ERA TANTO AMOR QUE DIOS PONÍA EN MI CORAZÓN PARA EL, QUE ME FUE IMPOSIBLE ABANDONARLO

   Hace dos años atrás, cuando mi esposo regresó después de dos años a casa; él me repetía una y otra vez que no me quería, que no estaba bien en la casa, que no podía olvidar a la OM y que lo más seguro es que se iría de nuevo. El dolor a todo esto fue enorme siempre para mí, aunque yo podía reconocer los ataques del enemigo, siempre salía bien lastimada. Lo que puedo aconsejar en una situación así es callar aunque duela, si lo que se va a decir puede atrasar los avances, es mejor callar; amar a tu esposo (a) cada minuto más, no importa lo que él (ella) te diga, ámalo, si él aún ve a la OM o al OH, ámalo más, pues lo que la otra persona le ofrece no puede ser amor, simplemente porque no viene de Dios.

  Tienes que entender que si tu esposo (a) regresó a casa, lo más seguro no fue por decisión total de él (ella), sino porque Dios ahí lo quiso poner, para que tú ores cada noche, le impongas tus manos y lo bendigas a cada momento.
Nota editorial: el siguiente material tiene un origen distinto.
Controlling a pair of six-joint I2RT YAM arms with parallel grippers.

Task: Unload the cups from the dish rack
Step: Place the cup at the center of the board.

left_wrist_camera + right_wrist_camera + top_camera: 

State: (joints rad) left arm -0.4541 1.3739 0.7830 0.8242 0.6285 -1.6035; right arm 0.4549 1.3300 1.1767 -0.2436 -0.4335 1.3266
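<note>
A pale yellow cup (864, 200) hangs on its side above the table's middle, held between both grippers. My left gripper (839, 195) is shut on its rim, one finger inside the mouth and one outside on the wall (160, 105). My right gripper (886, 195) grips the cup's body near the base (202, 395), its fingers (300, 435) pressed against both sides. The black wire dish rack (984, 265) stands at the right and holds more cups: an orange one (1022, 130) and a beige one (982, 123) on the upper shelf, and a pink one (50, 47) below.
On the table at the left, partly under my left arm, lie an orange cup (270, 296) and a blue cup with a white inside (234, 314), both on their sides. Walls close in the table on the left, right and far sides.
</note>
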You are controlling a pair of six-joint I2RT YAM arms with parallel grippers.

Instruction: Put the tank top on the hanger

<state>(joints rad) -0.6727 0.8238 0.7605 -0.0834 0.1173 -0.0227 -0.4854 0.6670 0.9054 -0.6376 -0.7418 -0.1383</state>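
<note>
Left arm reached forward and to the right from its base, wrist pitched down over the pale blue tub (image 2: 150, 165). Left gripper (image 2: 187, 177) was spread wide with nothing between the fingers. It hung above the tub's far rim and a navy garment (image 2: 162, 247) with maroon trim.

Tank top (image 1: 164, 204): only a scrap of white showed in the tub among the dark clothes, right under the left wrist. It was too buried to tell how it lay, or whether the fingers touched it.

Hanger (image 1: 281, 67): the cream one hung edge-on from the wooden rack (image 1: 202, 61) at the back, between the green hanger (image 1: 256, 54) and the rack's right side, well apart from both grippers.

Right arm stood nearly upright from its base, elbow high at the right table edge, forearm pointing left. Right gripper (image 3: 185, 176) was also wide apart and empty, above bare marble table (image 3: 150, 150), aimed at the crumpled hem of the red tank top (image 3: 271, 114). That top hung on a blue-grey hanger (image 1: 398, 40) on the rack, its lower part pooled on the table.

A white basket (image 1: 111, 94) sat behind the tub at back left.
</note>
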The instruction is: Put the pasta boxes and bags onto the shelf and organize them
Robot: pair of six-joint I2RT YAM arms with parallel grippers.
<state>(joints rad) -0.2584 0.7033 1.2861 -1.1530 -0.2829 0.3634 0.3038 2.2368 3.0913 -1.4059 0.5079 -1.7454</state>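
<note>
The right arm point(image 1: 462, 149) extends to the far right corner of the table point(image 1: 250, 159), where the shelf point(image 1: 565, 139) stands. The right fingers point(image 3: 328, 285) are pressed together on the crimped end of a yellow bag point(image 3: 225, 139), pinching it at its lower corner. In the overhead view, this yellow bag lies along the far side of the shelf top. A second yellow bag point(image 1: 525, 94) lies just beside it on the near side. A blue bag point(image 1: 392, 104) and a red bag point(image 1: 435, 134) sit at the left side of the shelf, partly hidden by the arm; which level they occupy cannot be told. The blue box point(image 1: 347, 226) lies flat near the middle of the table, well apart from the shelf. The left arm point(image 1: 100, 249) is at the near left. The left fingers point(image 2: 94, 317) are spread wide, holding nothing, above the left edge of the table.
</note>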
La oración que tú haces en la noche ya cuando duerme, le llega súper bien, porque está dormido, más relajado, más quieto y sin que oponga resistencia. Todo el dolor que tú sientas, ofrécelo a Dios por él y para él, tiene un gran valor tu ofrecimiento, créemelo. Para mí las indiferencias y las groserías que mi esposo me decía se hacían ya tan cotidianas, que llegó el momento en que yo le decía: “No importa, mientras más cosas feas me digas, más puedo ofrecerle a Dios y más rápido tú vas a sanar.” Claro, que él se me quedaba viendo como diciendo: “esta está loca. Y luego me decía: “tú siempre con tus ideas… nada tiene que ver Dios en esto, es solo que ya no tenemos nada que ver tú y yo.”
Ahora, a dos años y medio de su regreso, no te digo que todo es color de rosa, pero las cosas han cambiado enormemente; de la OM, ya no volví a saber nada, las llegadas tarde se acabaron, mi esposo está dedicado 100% a nuestras 4 hijas y a mí, es súper cariñoso con todas. Aún quedan secuelas de tanto daño en su corazón, pero ahora vivimos en un hogar con paz, un hogar lleno del amor y las bendiciones de Dios.

   Reconozco que en mil ocasiones yo quise aventar todo y que él se fuera y no volverlo a ver, pero era tanto el amor que Dios ponía cada día en mi corazón para él, que fue imposible abandonarlo cuando él más me necesitaba, aunque él jamás lo reconociera. Además Dios también me necesitaba muchísimo, porque un día yo le di el ¡Sí! para luchar en esta batalla, un ¡Sí! incondicional, acepté todo lo que viniera y ¿quedarle mal a Dios? ¡Nunca! Sigan adelante hermanos, en sus corazones hay mucho amor, derrámenlo en sus esposos (as), vale la pena, las recompensas las empezarán a ver muy pronto. Dios los bendiga, ojalá estas palabras los reconforten y les den un poco de luz.